### PROBLEM
Each entry below is to be duplicated precisely.

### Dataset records
'''
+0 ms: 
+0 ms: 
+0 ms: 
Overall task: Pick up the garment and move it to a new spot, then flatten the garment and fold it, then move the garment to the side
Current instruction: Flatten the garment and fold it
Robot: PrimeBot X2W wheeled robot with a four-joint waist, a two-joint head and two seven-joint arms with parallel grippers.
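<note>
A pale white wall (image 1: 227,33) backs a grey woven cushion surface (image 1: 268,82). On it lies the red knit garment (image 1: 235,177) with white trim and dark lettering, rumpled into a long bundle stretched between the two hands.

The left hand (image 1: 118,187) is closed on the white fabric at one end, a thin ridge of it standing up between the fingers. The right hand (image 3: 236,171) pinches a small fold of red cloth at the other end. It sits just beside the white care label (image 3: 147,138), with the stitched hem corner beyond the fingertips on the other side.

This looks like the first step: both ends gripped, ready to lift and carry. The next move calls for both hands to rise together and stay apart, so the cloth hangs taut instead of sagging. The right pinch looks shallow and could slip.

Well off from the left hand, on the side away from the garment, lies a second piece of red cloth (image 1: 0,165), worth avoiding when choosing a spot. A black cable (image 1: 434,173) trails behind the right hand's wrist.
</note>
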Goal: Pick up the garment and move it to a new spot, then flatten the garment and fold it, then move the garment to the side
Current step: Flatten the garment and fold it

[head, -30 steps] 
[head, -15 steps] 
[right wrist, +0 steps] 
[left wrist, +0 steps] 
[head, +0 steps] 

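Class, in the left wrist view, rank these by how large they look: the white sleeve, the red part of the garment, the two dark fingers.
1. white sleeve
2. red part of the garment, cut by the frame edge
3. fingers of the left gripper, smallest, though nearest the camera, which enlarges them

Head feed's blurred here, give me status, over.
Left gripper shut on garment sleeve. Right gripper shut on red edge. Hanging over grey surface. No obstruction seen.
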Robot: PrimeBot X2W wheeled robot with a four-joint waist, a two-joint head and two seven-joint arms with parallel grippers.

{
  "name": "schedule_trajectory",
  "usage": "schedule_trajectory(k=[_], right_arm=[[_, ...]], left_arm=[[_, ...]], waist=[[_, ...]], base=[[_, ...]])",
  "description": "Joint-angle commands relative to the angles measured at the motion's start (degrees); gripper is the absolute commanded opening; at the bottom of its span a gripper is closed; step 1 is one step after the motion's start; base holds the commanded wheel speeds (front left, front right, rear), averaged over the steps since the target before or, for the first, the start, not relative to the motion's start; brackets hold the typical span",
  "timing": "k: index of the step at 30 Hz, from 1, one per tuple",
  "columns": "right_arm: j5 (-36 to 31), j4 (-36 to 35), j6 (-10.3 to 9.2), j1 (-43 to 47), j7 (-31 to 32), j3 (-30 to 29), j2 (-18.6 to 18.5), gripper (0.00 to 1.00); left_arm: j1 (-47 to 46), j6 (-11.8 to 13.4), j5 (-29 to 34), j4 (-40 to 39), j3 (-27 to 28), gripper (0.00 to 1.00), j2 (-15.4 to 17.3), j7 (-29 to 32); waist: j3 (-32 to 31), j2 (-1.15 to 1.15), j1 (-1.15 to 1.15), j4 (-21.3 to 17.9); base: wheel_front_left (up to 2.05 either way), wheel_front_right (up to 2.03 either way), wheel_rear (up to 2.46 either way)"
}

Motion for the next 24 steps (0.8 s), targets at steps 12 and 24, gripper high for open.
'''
### WRITTEN RESPONSE
+0 ms: 
+0 ms: 
+0 ms: 
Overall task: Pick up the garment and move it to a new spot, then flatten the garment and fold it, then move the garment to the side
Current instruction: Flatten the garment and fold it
Robot: PrimeBot X2W wheeled robot with a four-joint waist, a two-joint head and two seven-joint arms with parallel grippers.
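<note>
A pale white wall (image 1: 227,33) backs a grey woven cushion surface (image 1: 268,82). On it lies the red knit garment (image 1: 235,177) with white trim and dark lettering, rumpled into a long bundle stretched between the two hands.

The left hand (image 1: 118,187) is closed on the white fabric at one end, a thin ridge of it standing up between the fingers. The right hand (image 3: 236,171) pinches a small fold of red cloth at the other end. It sits just beside the white care label (image 3: 147,138), with the stitched hem corner beyond the fingertips on the other side.

This looks like the first step: both ends gripped, ready to lift and carry. The next move calls for both hands to rise together and stay apart, so the cloth hangs taut instead of sagging. The right pinch looks shallow and could slip.

Well off from the left hand, on the side away from the garment, lies a second piece of red cloth (image 1: 0,165), worth avoiding when choosing a spot. A black cable (image 1: 434,173) trails behind the right hand's wrist.
</note>
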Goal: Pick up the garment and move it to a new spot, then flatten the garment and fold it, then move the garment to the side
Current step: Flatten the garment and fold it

[head, -30 steps] 
[head, -15 steps] 
[right wrist, +0 steps] 
[left wrist, +0 steps] 
[head, +0 steps] 

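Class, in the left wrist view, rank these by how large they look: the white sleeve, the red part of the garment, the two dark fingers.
1. white sleeve
2. red part of the garment, cut by the frame edge
3. fingers of the left gripper, smallest, though nearest the camera, which enlarges them

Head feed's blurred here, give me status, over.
Left gripper shut on garment sleeve. Right gripper shut on red edge. Hanging over grey surface. No obstruction seen.
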Robot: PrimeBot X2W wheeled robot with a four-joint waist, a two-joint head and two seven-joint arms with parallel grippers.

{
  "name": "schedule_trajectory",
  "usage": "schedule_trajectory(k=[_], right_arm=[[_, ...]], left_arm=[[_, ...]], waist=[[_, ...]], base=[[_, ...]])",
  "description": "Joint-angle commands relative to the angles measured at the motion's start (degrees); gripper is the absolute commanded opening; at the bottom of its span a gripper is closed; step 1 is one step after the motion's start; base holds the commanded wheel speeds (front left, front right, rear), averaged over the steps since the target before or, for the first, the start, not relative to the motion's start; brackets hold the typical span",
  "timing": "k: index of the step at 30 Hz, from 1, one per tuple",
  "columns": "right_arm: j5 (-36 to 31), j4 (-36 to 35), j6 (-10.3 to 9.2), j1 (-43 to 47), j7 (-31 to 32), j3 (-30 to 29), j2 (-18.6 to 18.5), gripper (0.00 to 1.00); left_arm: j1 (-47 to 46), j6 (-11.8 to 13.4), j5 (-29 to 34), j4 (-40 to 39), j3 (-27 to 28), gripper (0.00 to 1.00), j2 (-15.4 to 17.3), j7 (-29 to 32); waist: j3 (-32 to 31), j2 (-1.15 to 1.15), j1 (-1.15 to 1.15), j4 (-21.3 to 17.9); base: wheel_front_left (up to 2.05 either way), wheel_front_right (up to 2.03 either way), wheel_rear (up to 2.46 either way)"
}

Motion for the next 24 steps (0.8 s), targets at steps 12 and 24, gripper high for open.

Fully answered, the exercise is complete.